> BRIEF: Make an exact copy, from the records below, of the lines from the line containing "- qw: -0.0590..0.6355" to the line containing "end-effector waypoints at", both lines included, excluding pictures.
(Beginning of SUPPLIED MATERIAL)
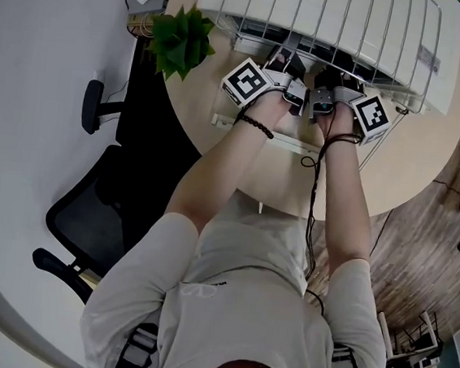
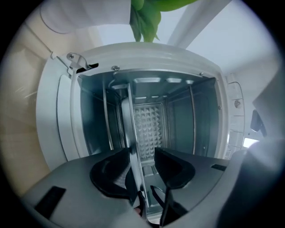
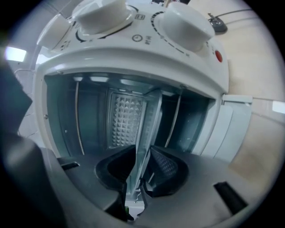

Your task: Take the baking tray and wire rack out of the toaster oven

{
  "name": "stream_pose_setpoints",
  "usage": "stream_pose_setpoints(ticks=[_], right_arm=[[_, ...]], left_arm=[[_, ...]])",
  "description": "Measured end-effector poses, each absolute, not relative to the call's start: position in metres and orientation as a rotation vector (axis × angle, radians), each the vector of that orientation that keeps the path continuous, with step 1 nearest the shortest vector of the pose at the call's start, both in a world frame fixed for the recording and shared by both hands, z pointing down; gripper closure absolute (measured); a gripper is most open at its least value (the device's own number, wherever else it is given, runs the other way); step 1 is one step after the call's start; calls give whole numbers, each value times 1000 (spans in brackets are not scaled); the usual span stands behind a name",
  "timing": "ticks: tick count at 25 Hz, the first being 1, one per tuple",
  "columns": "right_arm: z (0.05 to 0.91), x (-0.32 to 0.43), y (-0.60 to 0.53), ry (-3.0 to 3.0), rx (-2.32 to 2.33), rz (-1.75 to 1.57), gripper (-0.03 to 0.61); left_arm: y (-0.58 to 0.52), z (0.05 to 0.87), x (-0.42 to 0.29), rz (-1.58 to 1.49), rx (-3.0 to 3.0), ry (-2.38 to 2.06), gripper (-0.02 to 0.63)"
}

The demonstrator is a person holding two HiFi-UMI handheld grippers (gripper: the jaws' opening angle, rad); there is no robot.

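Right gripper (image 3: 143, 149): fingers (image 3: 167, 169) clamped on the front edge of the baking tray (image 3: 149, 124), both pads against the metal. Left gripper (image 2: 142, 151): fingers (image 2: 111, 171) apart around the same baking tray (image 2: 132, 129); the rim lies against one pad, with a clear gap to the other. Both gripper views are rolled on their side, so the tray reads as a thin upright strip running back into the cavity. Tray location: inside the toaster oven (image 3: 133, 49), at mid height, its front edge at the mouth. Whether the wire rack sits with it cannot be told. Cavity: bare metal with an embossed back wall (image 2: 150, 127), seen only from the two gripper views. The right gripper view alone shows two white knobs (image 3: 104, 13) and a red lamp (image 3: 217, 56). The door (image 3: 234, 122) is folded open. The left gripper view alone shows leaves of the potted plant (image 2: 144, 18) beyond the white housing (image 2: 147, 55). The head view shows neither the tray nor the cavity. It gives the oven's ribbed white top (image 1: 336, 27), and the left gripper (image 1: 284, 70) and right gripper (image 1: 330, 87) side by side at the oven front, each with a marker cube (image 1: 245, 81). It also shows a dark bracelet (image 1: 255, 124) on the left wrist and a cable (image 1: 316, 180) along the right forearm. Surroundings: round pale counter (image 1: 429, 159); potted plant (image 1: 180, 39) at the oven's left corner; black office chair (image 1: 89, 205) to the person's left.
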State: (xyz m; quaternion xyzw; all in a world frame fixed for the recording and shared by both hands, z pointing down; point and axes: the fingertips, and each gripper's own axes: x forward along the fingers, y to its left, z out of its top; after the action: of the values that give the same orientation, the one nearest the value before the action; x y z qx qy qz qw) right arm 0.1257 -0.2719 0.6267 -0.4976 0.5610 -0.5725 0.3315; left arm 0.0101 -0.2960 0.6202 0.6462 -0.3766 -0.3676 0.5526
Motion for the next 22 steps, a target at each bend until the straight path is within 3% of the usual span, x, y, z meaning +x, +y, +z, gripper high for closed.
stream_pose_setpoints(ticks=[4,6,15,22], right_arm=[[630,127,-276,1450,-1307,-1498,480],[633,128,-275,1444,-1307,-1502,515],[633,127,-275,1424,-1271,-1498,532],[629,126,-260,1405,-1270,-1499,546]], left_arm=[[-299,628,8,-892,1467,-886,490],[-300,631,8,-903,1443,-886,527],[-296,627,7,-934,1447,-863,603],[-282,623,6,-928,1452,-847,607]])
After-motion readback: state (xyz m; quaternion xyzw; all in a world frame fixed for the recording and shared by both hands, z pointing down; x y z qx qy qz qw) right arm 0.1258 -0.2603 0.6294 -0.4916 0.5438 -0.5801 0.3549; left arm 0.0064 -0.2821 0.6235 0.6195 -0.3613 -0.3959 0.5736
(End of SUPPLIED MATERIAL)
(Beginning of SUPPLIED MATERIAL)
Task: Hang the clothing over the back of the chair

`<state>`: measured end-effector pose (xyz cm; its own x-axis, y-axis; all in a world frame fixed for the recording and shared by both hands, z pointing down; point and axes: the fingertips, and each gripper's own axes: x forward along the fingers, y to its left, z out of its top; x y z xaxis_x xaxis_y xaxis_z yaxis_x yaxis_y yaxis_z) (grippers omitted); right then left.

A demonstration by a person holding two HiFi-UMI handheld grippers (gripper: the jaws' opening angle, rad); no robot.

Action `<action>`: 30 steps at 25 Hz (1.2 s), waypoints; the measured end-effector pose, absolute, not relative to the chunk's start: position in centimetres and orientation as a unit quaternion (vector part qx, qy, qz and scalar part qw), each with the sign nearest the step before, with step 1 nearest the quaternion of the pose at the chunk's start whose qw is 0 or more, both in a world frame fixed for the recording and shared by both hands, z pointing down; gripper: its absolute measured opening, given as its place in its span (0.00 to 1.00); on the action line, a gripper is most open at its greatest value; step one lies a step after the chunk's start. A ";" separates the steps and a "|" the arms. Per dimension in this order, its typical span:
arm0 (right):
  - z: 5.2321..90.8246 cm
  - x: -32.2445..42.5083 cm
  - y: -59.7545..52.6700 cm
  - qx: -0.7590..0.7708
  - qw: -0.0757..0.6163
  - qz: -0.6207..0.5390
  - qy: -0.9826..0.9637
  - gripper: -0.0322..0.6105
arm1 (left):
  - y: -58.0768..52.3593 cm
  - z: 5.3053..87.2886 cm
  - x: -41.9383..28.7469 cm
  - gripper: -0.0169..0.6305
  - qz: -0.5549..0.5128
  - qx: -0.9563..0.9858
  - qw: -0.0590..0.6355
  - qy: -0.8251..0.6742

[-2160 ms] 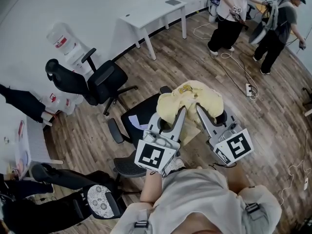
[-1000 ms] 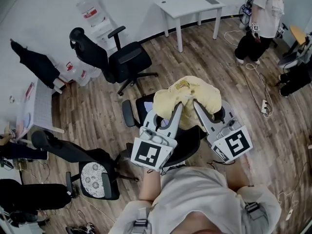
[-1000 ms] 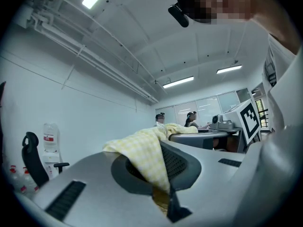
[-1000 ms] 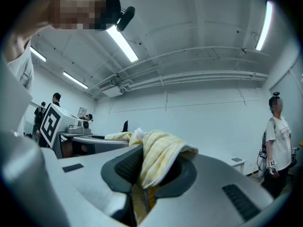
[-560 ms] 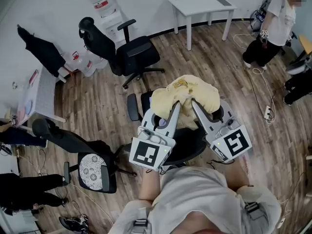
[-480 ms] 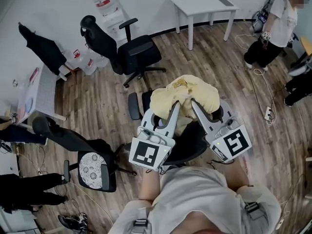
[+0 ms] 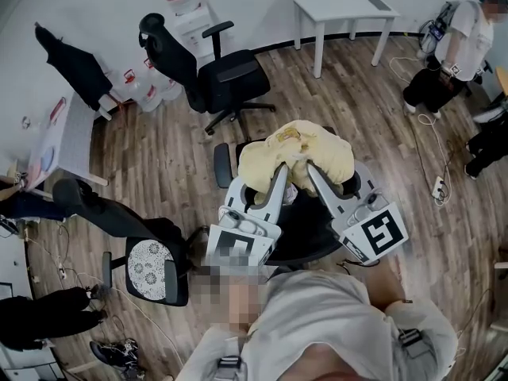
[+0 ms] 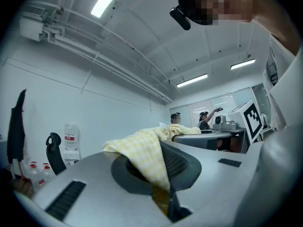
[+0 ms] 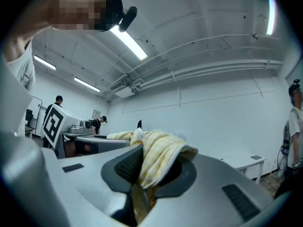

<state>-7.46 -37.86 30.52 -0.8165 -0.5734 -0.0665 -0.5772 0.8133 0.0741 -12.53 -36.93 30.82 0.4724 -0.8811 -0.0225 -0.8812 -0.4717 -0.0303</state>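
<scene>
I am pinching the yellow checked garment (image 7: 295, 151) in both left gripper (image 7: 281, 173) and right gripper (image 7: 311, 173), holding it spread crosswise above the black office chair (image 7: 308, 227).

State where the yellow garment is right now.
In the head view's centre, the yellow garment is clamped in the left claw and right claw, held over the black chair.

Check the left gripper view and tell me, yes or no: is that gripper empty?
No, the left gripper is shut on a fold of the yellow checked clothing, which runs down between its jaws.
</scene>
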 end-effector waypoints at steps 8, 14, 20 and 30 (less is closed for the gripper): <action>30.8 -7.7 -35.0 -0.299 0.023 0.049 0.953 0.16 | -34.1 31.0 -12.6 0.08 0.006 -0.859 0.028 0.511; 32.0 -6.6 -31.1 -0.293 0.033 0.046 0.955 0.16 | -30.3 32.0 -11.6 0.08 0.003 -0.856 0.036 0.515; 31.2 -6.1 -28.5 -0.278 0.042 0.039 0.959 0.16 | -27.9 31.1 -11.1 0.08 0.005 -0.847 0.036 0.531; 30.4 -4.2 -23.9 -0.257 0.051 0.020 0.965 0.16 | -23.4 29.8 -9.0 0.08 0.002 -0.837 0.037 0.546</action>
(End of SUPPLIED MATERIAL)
> ANSWER:
  - qw: -0.0590..0.6355
  - qy: -0.8251..0.6742

[-2160 ms] 
[-1000 ms] 
[-1000 ms] 
[-1000 ms] 
[-560 ms] 
[-480 ms] 
[+0 ms] 
[+0 ms] 
[+0 ms] 

<state>-7.46 -37.86 30.52 -0.8165 -0.5734 -0.0665 -0.5772 0.8133 0.0741 -12.53 -36.93 30.82 0.4724 -0.8811 -0.0225 -0.8812 -0.4717 -0.0303</state>
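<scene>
I am pinching the yellow checked garment (image 7: 295, 151) in both left gripper (image 7: 281, 173) and right gripper (image 7: 311, 173), holding it spread crosswise above the black office chair (image 7: 308, 227).

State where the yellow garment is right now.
In the head view's centre, the yellow garment is clamped in the left claw and right claw, held over the black chair.

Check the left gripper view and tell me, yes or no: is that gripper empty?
No, the left gripper is shut on a fold of the yellow checked clothing, which runs down between its jaws.
</scene>
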 end-effector waypoints at steps 8, 14, 20 and 30 (less is closed for the gripper): <action>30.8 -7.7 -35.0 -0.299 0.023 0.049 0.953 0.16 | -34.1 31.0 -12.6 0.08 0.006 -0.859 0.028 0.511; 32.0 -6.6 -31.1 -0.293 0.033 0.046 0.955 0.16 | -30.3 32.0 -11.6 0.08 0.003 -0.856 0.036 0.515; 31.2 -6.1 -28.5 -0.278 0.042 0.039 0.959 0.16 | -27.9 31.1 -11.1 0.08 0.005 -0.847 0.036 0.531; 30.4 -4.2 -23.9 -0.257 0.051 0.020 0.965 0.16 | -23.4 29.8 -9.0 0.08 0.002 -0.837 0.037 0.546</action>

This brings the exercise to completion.